Summary of challenges faced

One of the biggest issues I faced was in terms of timing. In some instances I have been waiting over 3 years for data. There have been several delays along the way, due to changes to the data access process (both over time and between organisations), queues for submitting forms to data controllers, changes to the legal landscape for data sharing (such as GDPR) and loss of submitted paperwork. The problem is that these delays are relatively common, and they result in a timescale that is not achievable under normal funding conditions. Since most early-career researchers find themselves on short-term contracts, they risk not getting data before their contracts expire, and since they are judged more than most on their productivity, these delays can seriously hamper a researcher’s career trajectory. 

The delays also highlight the fragility of the data access process. Getting to know key people in each organisation is one of the best ways to get through the process smoothly, but if these people leave their expertise often go with them. One example is that, during my project, the lawyer in charge of reviewing requests for census data left. Their replacement was understandably less confident about data sharing, and decided to re-review the laws surrounding the use of census data for research. Data controllers and other involved organisations need to ensure that knowledge and expertise are distributed across their teams, and need to invest in the infrastructure and staff that can ensure a robust system for the future.  

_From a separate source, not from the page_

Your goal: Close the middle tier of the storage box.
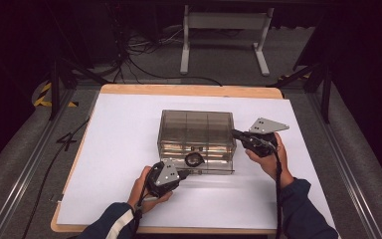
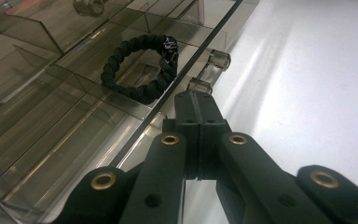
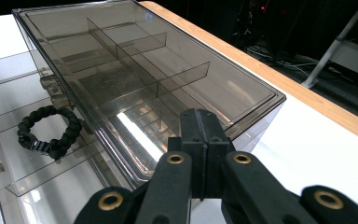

Thoughts for early-career researchers 

While organisations need to make things easier, researchers themselves need to manage their own expectations – gaining access to routinely-collected data, especially linked data, takes a very significant amount of time and effort. It’s worth planning well in advance and making sure that you can stay busy and productive while you wait for data to arrive. It’s also worth thinking about pre-linked datasets such as the Scottish Longitudinal Study if you’re short on time. Regardless of how you engage with routinely collected data and how long it takes, bear in mind that you’re learning an incredibly rare and valuable set of skills. Things are slowly getting better, faster and easier, but organisations are still fine-tuning their processes and a lot of the data is still new to the research scene. If you do have the time – and the perseverance – then administrative data is an extremely powerful tool that will help you to answer the largest and most difficult questions faced by society.